(1) Die Rechnungsprüfung erstreckt sich auf die Einhaltung der für die Wirtschaftsführung geltenden Vorschriften und Grundsätze, insbesondere darauf, ob
1. die Haushaltssatzung und der Haushaltsplan eingehalten worden sind,
2. die Einzahlungen und Auszahlungen sowie Erträge und Aufwendungen beziehungsweise die Einnahmen und Ausgaben begründet und belegt sind sowie der Jahresabschluss und der konsolidierte Jahresabschluss beziehungsweise die Jahresrechnung sowie die Vermögensnachweise ordnungsgemäß aufgestellt sind,
3. wirtschaftlich und sparsam verfahren wird,
4. die Aufgaben mit geringerem Personal- oder Sachaufwand oder auf andere Weise wirksamer erfüllt werden können.
(2) Die Wirtschaftsführung der Krankenhäuser und der Pflegeeinrichtungen einschließlich der Jahresabschlüsse unterliegen der Rechnungsprüfung. Absatz 1 gilt entsprechend.

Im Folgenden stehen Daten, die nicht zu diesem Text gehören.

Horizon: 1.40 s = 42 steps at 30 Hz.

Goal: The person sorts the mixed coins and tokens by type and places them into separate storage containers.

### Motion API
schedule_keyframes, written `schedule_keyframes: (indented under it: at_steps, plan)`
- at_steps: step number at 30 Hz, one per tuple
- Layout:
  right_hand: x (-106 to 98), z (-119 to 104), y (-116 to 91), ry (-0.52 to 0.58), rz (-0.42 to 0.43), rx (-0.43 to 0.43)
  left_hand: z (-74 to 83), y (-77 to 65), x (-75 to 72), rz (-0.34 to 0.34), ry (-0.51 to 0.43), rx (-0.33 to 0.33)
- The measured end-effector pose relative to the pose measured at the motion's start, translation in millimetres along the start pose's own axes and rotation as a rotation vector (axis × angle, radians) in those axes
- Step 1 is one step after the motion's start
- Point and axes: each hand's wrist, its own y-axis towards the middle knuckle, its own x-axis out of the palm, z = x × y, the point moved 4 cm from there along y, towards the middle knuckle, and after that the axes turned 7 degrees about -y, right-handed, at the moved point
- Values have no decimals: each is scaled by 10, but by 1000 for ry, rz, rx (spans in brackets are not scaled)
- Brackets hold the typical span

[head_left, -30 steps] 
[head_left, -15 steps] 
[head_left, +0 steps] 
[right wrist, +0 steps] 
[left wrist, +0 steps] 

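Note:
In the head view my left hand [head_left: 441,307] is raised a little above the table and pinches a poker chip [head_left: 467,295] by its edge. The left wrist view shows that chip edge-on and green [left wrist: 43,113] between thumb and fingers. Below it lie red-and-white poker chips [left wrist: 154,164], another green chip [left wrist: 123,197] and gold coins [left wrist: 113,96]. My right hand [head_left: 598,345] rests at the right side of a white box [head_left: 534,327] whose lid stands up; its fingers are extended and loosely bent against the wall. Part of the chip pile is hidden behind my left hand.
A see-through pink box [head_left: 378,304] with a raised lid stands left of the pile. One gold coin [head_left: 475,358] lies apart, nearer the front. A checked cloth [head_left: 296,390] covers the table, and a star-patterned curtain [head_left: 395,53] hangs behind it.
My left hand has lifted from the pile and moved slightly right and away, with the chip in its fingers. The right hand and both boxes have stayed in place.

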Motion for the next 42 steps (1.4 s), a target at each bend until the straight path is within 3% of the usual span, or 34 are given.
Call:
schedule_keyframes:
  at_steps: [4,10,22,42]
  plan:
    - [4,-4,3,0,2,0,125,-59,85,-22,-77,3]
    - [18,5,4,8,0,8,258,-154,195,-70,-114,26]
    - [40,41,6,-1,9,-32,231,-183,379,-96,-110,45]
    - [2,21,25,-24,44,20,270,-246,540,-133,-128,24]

(3) Die Rechnungsprüfung umfaßt auch die Wirtschaftsführung der Eigenbetriebe unter entsprechender Anwendung des Absatzes 1. Dabei ist auf das Ergebnis der Abschlußprüfung (Art. 107) mit abzustellen.
(4) Im Rahmen der Rechnungsprüfung wird die Betätigung der Gemeinde bei Unternehmen in einer Rechtsform des privaten Rechts, an denen die Gemeinde unmittelbar oder mittelbar beteiligt ist, unter Beachtung kaufmännischer Grundsätze mitgeprüft. Entsprechendes gilt bei Erwerbs- und Wirtschaftsgenossenschaften, in denen die Gemeinde Mitglied ist, sowie bei Kommunalunternehmen. Die Rechnungsprüfung umfaßt ferner die Buch-, Betriebs- und sonstigen Prüfungen, die sich die Gemeinde bei der Hingabe eines Darlehens oder sonst vorbehalten hat.

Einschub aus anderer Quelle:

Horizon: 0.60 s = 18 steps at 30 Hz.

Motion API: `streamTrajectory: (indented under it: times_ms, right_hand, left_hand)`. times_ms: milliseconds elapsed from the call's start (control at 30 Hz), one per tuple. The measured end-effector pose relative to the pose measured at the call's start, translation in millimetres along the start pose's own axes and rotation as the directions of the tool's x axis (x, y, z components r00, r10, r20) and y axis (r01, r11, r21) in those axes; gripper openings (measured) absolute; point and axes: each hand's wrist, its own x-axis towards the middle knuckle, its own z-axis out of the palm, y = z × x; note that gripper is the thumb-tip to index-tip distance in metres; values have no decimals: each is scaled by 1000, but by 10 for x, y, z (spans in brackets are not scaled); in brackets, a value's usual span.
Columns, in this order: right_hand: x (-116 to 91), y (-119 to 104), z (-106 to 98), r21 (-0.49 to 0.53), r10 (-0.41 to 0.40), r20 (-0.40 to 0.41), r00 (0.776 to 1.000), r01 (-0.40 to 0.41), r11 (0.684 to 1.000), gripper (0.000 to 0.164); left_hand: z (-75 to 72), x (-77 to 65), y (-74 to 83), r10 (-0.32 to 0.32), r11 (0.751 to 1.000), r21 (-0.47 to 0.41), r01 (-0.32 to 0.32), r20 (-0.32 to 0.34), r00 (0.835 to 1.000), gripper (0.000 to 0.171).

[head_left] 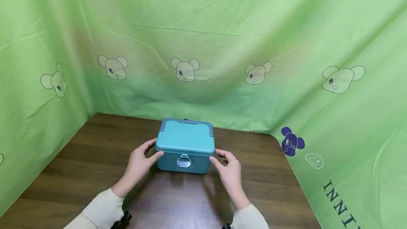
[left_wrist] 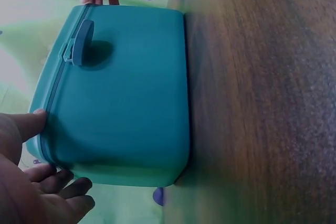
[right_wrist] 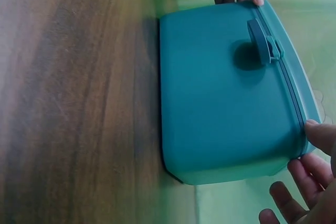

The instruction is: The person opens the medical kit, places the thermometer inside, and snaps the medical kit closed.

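On the table stands a teal storage box (head_left: 186, 137) with its lid (left_wrist: 47, 90) down and a grey-blue carrying handle folded around the back of the top. Its front latch (right_wrist: 258, 41) sticks out at an angle from the wall. My left hand (head_left: 138, 162) holds the left front corner by the lid seam, thumb in front and fingers at the side. At the opposite corner my right hand (head_left: 229, 172) grips the box likewise, its thumb on the front. In the right wrist view, some lower fingers of that hand hang off the box.
A brown wood-grain table (head_left: 79, 162) carries the box near its back edge. Green cloth (head_left: 210, 27) printed with bear heads hangs behind and on both sides. Dark straps show at both cream sleeves (head_left: 101, 209).
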Motion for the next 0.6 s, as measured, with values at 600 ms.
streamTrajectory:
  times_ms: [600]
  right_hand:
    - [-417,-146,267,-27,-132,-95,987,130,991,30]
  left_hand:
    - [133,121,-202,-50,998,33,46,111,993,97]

(5) Durch Kassenprüfungen werden die ordnungsmäßige Erledigung der Kassengeschäfte, die ordnungsmäßige Einrichtung der Kassen und das Zusammenwirken mit der Verwaltung geprüft.
(6) Die Organe der Rechnungsprüfung der Gemeinde und das für sie zuständige überörtliche Prüfungsorgan können verlangen, dass ihnen oder ihren beauftragten Prüfern Unterlagen, die sie zur Erfüllung ihrer Aufgaben für erforderlich halten, vorgelegt oder ihnen innerhalb einer bestimmten Frist übersandt werden. Auskünfte sind ihnen oder ihren beauftragten Prüfern zu erteilen. Die Auskunftspflicht nach den Sätzen 1 und 2 besteht auch, soweit hierfür in anderen Bestimmungen eine besondere Rechtsvorschrift gefordert wird, und umfasst auch elektronisch gespeicherte Daten sowie deren automatisierten Abruf.